Any Kindness Helps

Posted on September 15, 2010


Please Note: I’m going to get a little bit political/opinionated here.  You’ve been warned.

I never give money to panhandlers.  Not on the street, certainly not stopped in my car on an interstate off ramp when I’m alone with my daughter.  Not. Ever.

Until last Saturday. Li’l Girl and I were on our way home from dropping treats off at the Pet Super Adoption event, and when we got off of the interstate to go home, there was a guy standing there holding a sign.  I didn’t really look twice.  I hit the button to ensure that the doors were locked and stared straight ahead.  Li’l suddenly blurted out, very sadly, “Oh, that guy has a dog with him.” I looked over and sure enough, he had a brindled bully mix laying on the ground in the shade.  Both of them looked exhausted.  I read the guy’s sign.  It said, simply “Any Kindness Helps.”

He wasn’t complaining about his situation, or making excuses.  He wasn’t “Out of Work” or a “Homeless Vet” or “Stranded, Need Money to Get Home” …  He wasn’t a “Single Mom, Please Help” … He wasn’t any of the typical signs, the ones I always think “Okay, you know that there are programs for people in your position, right?” or “Okay, so you can leave your kids home to stand here, but not to walk inside that Taco Bell and get a job?”

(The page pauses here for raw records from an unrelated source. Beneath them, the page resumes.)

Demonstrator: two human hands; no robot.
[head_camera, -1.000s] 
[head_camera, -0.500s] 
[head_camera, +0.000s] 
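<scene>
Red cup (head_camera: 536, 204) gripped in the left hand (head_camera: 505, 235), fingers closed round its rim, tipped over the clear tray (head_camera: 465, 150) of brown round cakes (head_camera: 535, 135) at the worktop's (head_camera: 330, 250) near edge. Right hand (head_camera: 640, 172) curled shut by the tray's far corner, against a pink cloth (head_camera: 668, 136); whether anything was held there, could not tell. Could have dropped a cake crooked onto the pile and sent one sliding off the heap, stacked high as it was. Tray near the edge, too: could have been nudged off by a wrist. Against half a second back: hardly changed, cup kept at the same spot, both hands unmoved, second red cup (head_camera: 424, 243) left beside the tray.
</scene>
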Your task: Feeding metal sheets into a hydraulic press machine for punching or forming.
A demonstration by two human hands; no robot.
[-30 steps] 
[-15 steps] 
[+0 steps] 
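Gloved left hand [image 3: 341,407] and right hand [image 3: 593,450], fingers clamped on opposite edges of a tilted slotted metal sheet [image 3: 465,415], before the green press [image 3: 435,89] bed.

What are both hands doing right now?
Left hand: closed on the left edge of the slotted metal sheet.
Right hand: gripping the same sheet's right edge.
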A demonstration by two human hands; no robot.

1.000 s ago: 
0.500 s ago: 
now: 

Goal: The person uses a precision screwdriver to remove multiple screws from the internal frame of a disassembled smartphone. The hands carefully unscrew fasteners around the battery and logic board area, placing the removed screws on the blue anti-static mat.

Just “Any Kindness Helps”.  No lies.  No crap.  No Excuses.

For some reason the thought occurred to me that he is somebody’s brother… That he could have a sister somewhere crying every day for him and hoping he’s okay… That he is a kid who took a wrong turn, probably a series of them… That he could have done a lot with his life, but he chose a path that landed him where he was at that moment, imprisoned by the events in his life and reliant on the kindness of strangers.   I am a sister like that.  One who worries every day about her brother who made a bunch of wrong turns and now sits, relying on his family who he can only communicate with through letters, not knowing when he has any chance of being free and moving on with his life.   It took a lot for my own brother to get a wake up call, I hope my friend on the side of the off ramp gets his soon.

I can’t say what possessed me to feel so strongly that I needed to help this stranger out, but I did.   I gave him a ten dollar bill.  When he saw what it was, he looked me in the eyes and said a very heartfelt “Thank you.”   I don’t know what he did with the money.  Maybe he went to McDonald’s and got food for himself and the dog.  Maybe he bought booze or weed.  Maybe he called his buddy and told him how he’d scored a ten spot.

Maybe he found a way to call his family.  Maybe his sister got a rush of happiness knowing he was okay.   Maybe my kindness helped.   I felt like there was an honesty about him.   Mostly I hope that he wakes up and finds his way back to where he should be before it’s too late.